Ia berpakaian bersiap secepat mungkin. Jam menunjukan pukul 08.37, apakah ia akan sempat atau tidak, mungkin Raizel akan terlambat. 

Setelah semuanya siap, dia meraih tasnya dan berlari menuruni tangga untuk menemui orang tuanya.

"Ayah ... Bunda, aku berangkat dulu ya" pamit Raizel.

"Nak, uang sakunya udah ayah tranfer ke rekening kamu ya" kata David.

"Iya, Ayah, makasih." 

Lalu, Raizel meminum setengah jus jambu milik Sarah, yang ada di meja makan. 

"Pelan-pelan, Nak, buru-buru banget." ucap Sarah.

"Bun ... aku harus cepet-cepet! Temenku pasti udah pada nunggu" keluhnya.

"Ayo, Ayah sama Bunda anterin" tawar David. 

Tentu Raizel menerimanya, dari pada harus  menunggu taksi, mungkin itu akan bertambah lama. 

David dan Sarah pergi berjalan menuju  garasi, mendahului Raizel.

Saat itu Sarah dan David, akan pergi bekerja. Ya, mereka memang sekertaris dalam suatu perusahaan ternama.

Sembari menunggu ayahnya mengeluarkan mobil dari garasi,

Raizel masih diam duduk di ruang makan, ia berniat menghabiskan jus jambu milik Sarah, yang tadi sudah diminum setengah olehnya.

Tiba-tiba, satu tangan menyentuh pundak Raizel. Lumayan mengagetkan, dengan cepat ia menoleh ke arah tangan itu. Dan ternyata itu Isum.

"Bi ...," ucapnya heran, karena Isum menangis.

"Den ... Aden yakin mau pergi?" tanya Isum sambil menangis.

"Bibi tadi pagi nggak sengaja denger nyonya dan tuan ngobrol, kalo Aden mau pergi ke luar kota," jelasnya. 

"Iya, Bi, aku bakal pergi dulu. Nanti aku juga pulang lagi" jawab Raizel, mencoba menenangkan Isum.

Lalu, Isum memeluk Raizel. Ia berkata sangat khawatir dan pasti akan merindukannya.

Ia memintanya untuk tidak terlalu lama berada di luar kota, dan tentu Raizel mengiyakan. Akan tetapi, dia masih saja menangis. 

"Den, boleh Bibi cium kening Aden?" pintanya dengan penuh harap.

"Boleh, Bi" jawab Raizel tersenyum. 

Kemudian.
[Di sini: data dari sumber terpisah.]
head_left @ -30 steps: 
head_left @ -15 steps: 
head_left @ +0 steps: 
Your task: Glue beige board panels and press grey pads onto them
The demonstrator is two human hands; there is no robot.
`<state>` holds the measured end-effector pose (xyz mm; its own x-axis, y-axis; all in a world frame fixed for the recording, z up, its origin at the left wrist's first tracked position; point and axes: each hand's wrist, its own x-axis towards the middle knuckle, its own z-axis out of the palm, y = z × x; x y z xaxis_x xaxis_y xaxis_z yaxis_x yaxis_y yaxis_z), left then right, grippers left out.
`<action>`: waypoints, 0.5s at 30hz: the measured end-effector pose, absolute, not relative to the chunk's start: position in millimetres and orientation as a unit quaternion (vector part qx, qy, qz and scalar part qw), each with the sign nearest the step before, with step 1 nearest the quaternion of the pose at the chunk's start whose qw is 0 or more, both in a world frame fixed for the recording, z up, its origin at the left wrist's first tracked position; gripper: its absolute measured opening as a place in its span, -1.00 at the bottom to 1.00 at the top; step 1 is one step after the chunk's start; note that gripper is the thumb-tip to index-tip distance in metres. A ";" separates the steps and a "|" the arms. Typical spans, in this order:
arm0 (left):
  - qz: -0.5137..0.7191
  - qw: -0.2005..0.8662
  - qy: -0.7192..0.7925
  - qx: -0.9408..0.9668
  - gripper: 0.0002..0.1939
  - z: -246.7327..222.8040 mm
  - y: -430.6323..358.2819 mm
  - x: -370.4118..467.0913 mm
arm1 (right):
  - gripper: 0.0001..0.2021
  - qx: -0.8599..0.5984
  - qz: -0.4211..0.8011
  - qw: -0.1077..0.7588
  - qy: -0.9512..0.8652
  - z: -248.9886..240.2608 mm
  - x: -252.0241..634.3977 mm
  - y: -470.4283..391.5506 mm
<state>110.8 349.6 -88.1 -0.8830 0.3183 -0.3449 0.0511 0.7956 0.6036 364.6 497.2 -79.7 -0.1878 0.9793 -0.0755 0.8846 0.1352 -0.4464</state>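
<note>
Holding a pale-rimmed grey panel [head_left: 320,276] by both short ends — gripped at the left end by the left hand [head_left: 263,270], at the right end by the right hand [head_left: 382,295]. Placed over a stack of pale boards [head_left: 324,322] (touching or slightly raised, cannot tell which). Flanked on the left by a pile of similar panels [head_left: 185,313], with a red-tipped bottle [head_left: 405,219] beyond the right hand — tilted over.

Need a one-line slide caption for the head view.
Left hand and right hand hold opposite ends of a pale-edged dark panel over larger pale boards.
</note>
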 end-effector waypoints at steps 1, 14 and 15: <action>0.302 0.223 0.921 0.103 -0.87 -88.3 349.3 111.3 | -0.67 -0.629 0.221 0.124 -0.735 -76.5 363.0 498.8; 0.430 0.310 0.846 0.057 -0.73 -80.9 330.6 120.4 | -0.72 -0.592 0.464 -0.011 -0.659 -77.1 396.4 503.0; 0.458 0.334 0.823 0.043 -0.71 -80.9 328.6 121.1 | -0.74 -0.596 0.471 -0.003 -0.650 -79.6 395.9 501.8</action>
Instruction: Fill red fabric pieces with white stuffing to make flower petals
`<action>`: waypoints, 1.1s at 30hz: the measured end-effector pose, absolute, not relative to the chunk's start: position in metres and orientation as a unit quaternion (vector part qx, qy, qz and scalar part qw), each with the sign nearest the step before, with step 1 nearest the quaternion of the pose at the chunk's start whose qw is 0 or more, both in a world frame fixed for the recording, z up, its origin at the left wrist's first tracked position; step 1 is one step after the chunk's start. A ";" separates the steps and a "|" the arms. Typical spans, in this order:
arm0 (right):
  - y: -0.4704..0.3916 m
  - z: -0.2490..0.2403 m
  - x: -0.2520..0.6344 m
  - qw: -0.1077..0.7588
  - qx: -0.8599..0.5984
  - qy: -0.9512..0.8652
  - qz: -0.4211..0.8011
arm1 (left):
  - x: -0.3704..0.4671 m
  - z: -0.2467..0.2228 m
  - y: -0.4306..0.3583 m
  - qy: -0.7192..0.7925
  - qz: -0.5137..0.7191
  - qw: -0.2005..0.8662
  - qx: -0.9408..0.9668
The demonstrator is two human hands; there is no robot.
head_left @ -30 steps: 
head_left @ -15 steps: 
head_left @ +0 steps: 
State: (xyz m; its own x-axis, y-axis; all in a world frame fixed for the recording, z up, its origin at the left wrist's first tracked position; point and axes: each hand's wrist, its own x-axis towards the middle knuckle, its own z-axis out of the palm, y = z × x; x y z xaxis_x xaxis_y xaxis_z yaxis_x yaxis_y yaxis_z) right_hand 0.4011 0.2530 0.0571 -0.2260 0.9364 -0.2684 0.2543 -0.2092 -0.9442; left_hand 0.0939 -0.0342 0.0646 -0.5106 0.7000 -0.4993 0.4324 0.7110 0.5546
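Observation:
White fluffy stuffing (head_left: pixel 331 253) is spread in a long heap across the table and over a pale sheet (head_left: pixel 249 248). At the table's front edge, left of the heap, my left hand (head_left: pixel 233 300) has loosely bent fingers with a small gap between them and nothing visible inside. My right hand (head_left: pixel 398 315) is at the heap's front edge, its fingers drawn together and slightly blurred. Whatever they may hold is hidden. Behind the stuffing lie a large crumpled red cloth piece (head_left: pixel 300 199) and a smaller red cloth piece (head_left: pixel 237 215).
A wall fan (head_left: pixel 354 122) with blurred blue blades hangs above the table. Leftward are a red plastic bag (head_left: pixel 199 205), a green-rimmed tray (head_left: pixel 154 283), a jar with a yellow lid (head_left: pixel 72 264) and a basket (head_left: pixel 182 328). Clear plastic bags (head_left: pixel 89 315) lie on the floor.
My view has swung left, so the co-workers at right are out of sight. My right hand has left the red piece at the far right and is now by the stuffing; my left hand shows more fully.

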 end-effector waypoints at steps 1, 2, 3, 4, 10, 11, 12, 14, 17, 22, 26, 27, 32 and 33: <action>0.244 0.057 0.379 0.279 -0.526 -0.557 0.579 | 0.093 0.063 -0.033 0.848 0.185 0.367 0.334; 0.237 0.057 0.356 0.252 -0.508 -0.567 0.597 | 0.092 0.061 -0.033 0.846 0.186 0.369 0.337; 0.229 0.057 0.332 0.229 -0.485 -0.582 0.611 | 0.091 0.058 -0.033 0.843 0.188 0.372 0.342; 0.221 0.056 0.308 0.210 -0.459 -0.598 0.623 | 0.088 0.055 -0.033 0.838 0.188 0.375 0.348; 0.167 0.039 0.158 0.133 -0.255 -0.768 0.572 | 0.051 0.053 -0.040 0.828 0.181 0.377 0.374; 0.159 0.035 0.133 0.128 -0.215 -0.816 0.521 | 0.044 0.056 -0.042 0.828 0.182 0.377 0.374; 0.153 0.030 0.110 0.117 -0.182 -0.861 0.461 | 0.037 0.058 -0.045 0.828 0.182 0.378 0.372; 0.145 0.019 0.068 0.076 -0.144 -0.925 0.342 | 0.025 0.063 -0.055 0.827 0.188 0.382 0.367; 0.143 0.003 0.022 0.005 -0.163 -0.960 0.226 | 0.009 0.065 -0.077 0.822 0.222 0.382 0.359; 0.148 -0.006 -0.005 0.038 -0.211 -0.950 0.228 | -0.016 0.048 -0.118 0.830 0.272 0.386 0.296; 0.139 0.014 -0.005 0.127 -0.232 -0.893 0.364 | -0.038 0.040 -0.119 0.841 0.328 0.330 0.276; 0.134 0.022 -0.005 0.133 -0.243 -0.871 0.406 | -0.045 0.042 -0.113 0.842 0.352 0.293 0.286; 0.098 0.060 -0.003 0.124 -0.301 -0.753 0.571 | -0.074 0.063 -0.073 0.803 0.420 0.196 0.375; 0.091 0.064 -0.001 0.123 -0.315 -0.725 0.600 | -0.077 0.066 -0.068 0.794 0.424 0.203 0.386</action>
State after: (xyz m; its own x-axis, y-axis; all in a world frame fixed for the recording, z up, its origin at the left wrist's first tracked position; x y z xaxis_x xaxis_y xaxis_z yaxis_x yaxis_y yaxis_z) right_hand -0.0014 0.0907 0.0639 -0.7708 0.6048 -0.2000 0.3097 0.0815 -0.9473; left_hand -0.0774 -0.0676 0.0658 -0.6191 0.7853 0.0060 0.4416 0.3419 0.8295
Raizel sedikit membungkuk.

Isum dengan kedua tangannya meraih kepala Raizel, lalu mencium keningnya. 

Rasanya sama seperti Raizel kecil, menghangatkan hati. 

"Terimakasih, Den. Cepet pulang ya" pesannya. 

"Iya, Bi. Pasti, tolong titip ayah dan bunda ya, Bi.

Bibi juga jangan lupa jaga diri" balas Raizel berpesan.

"Pasti, Den." 

Setelah itu. Klakson mobil terdengar dari luar halaman depan, orang tua Raizel memberikan isyarat bahwa sudah waktunya untuk berangkat.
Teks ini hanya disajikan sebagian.